Identify each line below containing the string "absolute" and copy it.

● **Data shown**:
********************
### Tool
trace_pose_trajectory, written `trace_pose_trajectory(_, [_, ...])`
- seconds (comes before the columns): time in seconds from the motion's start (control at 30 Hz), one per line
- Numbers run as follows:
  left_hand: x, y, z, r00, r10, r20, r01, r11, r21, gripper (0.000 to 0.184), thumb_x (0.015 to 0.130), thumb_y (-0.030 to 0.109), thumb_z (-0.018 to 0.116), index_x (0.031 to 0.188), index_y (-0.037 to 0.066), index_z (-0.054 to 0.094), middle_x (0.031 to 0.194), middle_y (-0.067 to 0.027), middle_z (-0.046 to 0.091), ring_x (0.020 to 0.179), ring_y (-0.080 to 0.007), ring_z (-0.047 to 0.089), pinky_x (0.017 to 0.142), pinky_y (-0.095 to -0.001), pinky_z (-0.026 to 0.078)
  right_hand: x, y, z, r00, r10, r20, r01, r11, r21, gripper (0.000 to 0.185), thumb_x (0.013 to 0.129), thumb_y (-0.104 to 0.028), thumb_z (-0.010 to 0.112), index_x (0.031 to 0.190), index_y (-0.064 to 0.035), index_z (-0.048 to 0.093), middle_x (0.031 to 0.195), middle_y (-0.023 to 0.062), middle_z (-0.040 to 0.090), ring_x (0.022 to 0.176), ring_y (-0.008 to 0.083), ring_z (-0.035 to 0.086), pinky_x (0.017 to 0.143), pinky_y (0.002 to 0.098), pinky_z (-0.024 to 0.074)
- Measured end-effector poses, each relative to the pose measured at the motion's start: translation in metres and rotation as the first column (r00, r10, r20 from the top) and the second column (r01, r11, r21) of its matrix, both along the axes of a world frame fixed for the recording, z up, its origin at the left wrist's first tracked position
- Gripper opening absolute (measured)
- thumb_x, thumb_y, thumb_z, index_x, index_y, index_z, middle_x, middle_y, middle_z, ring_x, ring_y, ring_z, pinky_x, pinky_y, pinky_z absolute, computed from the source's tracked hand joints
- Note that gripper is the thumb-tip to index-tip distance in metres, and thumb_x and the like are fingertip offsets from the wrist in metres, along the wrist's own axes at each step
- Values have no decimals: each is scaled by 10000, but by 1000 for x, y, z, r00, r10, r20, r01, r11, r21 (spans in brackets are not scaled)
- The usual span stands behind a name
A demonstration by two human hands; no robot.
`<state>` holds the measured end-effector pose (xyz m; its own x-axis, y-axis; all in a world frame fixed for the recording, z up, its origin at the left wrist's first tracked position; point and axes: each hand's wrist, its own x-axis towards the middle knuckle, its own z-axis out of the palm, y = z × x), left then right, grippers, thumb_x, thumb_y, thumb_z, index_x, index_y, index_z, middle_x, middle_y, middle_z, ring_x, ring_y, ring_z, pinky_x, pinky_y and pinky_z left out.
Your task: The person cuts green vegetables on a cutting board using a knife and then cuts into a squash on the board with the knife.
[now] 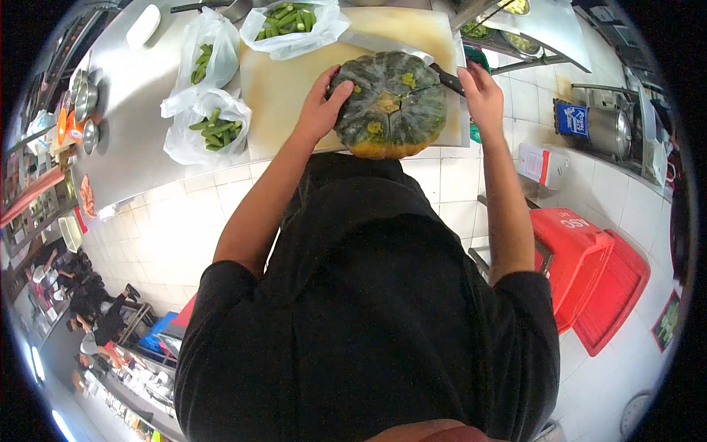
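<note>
A large green pumpkin (pixel 387 121) with yellow-orange patches sits at the near edge of a pale cutting board (pixel 283 92). My left hand (pixel 321 107) grips its left side, thumb on top. Dark lines run across the pumpkin's top; whether they are cuts I cannot tell. Behind it lies a knife, its blade (pixel 383 46) pointing up and left and its black handle (pixel 446 78) toward the right. My right hand (pixel 484 102) is beside the end of this handle, fingers apart and partly hidden; most of the handle shows outside the hand.
Plastic bags of cut green vegetables (pixel 291 23), (pixel 217 132) stand on and beside the board, on a steel table (pixel 140 88). Metal bowls (pixel 86 99) are at the left. A red bin (pixel 563 258) stands on the floor to my right. Other people (pixel 92 298) are far left.
</note>
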<state>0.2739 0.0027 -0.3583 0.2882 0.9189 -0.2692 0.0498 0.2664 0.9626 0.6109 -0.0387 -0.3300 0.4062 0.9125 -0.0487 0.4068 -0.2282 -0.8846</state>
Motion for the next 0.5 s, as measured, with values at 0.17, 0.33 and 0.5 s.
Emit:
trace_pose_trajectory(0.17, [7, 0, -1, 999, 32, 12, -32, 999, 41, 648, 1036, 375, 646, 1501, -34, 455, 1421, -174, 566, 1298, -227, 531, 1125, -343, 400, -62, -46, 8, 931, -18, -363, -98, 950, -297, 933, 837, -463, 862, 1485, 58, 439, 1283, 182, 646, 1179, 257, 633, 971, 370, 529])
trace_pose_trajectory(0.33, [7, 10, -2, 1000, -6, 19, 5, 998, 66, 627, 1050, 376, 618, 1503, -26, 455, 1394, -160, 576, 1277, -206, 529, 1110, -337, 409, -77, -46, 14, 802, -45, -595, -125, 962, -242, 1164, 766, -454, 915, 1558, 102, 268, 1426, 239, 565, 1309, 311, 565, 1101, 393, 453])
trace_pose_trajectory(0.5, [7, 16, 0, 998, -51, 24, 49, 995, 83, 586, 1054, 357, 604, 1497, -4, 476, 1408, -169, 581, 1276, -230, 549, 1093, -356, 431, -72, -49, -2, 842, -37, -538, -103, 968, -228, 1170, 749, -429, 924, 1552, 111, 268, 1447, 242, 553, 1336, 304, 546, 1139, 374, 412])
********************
● **Your solution**:
- Gripper opening absolute (measured)
- thumb_x, thumb_y, thumb_z, index_x, index_y, index_z, middle_x, middle_y, middle_z, ring_x, ring_y, ring_z, pinky_x, pinky_y, pinky_z absolute, computed from the source's tracked hand joints

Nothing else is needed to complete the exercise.